Using the eigenvalues we can express the determinant and trace as:
$$\operatorname{tr}A = \lambda_1+ \lambda_2+ \dots+ \lambda_n$$ $$\operatorname{det}A = \lambda_1 \lambda_2 \dots \lambda_n$$
The theorem Cayley-Hamilton states that: $ p_A(A) = 0 $. For a $2\times 2$ matrix this leads to: $A^2 = \operatorname{tr}(A) A - \operatorname{det}(A) I_2$
Nilpotent Matrices:
An $n \times n$ matrix $A$ is called nilpotent if there exist a $k \in \mathbb{N}$ such that $A^k = O_n$
- $A$ is nilpotent if and only if all its eigenvalues are zero.
Proof : If $A$ is nilpotent then there exist $k$ such that $A^k = 0_n$. So the eigenvalues of $A^k$ are equal to zero. $\lambda_i^k = 0 \iff \lambda_i = 0$.
If $\lambda_i = 0$ then the characteristic polynomial is $x^n$ so, by Cayley-Hamilton $A^n = 0_n$
From this the following can easily be proven:
$A$ is nilpotent if and only if $A^n = 0_n$
$A$ is nilpotent if and only the characteristic polynomial of $A$ is $x^n$.

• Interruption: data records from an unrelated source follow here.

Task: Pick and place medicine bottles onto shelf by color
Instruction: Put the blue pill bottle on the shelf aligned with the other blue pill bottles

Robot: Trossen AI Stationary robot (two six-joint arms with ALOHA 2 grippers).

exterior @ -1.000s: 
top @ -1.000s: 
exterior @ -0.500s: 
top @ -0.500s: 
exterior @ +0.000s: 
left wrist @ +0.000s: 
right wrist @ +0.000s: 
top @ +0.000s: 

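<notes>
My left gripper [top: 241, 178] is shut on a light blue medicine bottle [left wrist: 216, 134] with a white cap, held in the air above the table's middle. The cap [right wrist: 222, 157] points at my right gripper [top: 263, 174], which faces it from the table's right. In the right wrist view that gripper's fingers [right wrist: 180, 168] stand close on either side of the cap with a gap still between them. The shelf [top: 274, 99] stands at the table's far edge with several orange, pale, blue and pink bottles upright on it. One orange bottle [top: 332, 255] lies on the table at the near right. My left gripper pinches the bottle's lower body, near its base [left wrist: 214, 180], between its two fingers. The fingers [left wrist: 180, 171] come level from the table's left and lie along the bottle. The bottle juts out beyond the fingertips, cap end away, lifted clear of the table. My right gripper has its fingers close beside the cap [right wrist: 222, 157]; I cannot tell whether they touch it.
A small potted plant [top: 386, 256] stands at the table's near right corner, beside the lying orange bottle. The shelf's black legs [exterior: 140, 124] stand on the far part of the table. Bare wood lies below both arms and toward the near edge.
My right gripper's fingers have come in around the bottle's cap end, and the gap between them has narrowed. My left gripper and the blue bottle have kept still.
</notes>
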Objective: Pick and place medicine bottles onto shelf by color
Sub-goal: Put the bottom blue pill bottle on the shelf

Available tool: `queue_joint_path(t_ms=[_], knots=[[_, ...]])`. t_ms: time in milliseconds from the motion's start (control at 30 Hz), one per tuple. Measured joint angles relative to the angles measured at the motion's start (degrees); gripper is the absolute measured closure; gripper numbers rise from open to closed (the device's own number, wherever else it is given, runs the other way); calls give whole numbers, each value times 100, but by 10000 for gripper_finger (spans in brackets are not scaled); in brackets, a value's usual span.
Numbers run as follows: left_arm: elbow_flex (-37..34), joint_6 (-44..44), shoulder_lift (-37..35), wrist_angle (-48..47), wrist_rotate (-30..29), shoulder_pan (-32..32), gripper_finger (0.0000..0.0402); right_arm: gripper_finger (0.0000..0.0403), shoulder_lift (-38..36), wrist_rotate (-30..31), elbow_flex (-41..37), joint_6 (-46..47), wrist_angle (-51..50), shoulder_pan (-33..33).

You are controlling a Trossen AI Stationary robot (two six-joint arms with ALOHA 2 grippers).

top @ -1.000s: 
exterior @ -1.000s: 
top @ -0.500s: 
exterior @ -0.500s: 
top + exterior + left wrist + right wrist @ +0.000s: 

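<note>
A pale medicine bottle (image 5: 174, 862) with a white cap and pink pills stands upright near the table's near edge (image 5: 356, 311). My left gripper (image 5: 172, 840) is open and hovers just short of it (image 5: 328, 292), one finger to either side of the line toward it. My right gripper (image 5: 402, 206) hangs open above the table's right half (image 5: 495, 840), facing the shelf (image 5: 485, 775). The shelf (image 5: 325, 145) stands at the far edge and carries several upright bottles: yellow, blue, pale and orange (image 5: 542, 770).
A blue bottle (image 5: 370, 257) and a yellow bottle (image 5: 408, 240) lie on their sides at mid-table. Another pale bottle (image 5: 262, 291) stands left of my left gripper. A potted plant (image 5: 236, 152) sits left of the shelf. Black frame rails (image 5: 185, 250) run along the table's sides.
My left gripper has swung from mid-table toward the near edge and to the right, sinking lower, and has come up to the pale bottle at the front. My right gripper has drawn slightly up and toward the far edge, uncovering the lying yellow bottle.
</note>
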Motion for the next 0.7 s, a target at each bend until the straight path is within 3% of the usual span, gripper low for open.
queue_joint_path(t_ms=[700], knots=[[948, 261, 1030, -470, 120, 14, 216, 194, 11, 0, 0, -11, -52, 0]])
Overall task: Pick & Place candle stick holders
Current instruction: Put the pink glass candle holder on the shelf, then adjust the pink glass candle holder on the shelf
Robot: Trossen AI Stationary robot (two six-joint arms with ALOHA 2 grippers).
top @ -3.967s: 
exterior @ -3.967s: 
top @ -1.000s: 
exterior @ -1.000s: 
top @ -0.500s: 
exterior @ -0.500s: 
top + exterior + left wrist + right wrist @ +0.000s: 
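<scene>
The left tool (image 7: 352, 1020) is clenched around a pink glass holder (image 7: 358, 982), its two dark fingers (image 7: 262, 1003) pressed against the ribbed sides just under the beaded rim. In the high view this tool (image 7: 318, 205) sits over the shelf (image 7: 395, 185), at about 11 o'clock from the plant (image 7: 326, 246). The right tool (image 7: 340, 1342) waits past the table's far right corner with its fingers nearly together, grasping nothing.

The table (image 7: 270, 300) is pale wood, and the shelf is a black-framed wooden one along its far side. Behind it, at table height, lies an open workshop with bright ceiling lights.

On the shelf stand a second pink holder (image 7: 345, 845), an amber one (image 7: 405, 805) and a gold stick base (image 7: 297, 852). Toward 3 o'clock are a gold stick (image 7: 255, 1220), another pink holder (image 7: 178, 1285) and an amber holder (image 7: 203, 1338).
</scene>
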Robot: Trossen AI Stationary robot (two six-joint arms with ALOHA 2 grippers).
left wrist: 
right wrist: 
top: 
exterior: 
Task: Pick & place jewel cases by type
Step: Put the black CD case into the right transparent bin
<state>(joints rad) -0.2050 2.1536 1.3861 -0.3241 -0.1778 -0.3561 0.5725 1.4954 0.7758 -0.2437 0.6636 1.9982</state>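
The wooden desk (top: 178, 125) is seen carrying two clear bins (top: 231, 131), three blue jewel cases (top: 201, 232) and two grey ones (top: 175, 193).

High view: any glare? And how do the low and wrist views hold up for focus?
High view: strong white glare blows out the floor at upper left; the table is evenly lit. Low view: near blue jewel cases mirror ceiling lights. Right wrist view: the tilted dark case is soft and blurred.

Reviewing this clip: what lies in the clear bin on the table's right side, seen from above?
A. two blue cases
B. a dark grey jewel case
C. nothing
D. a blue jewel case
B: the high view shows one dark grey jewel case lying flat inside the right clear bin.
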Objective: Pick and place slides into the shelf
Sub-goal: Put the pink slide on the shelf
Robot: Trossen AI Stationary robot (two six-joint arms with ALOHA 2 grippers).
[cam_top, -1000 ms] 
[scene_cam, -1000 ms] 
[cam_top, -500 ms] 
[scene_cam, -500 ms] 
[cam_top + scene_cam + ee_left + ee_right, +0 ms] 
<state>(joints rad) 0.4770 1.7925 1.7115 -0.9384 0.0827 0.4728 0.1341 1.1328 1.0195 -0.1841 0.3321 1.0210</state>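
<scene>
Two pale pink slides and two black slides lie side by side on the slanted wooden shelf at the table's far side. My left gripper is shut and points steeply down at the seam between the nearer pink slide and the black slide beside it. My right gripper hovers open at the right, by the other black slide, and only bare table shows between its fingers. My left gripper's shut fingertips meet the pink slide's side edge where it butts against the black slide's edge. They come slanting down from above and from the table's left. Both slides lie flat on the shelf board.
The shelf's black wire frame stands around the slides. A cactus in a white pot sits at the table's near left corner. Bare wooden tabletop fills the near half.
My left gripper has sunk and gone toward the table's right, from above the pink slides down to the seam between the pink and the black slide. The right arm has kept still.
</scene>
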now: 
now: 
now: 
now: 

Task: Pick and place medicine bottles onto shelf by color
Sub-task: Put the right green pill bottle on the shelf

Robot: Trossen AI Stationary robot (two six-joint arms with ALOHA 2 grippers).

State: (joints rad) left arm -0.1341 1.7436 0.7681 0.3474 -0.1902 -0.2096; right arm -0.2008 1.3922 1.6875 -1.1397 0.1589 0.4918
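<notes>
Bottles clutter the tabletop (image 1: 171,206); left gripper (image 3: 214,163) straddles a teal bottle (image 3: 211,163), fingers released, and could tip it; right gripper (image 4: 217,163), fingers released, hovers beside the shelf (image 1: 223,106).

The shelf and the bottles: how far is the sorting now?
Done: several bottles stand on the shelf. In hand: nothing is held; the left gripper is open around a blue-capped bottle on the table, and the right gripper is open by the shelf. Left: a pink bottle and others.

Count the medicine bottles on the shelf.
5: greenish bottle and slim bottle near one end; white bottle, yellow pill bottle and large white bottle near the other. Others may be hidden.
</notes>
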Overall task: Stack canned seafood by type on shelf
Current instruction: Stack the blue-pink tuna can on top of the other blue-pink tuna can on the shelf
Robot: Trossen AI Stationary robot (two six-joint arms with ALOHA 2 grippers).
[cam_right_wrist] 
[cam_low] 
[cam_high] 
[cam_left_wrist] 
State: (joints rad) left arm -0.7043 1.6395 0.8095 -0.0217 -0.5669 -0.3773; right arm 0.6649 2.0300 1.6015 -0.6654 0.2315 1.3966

A more interesting result is:
$A$ is nilpotent if and only $\operatorname{tr}(A^k) = 0$ for all $k \in \{ 1,2, \dots n \}$
Proof: If $\operatorname{tr}(A^k)=0$ : We will write $\operatorname{tr}(A^k)$ using the eigenvalues of A: $\operatorname{tr}(A^k) = \sum\limits_{i=1}^n \lambda_i^k$.The elementary symmetric polynomials can be expressed using these sums, with constant term $0$. Therefore the elementary symmetric polynomials are equal to $0$. However, they are the coefficients of $p_A$ ( except the leading coefficient ). Therefore $p_A = x^n$ so $A$ is nilpotent.
If $A$ is nilpotent then its eigenvalues are equal to $0$. The traces of $A, A^2, \dots A^n$ are also $0$ as they are sums of the eigenvalues raised to a certain power.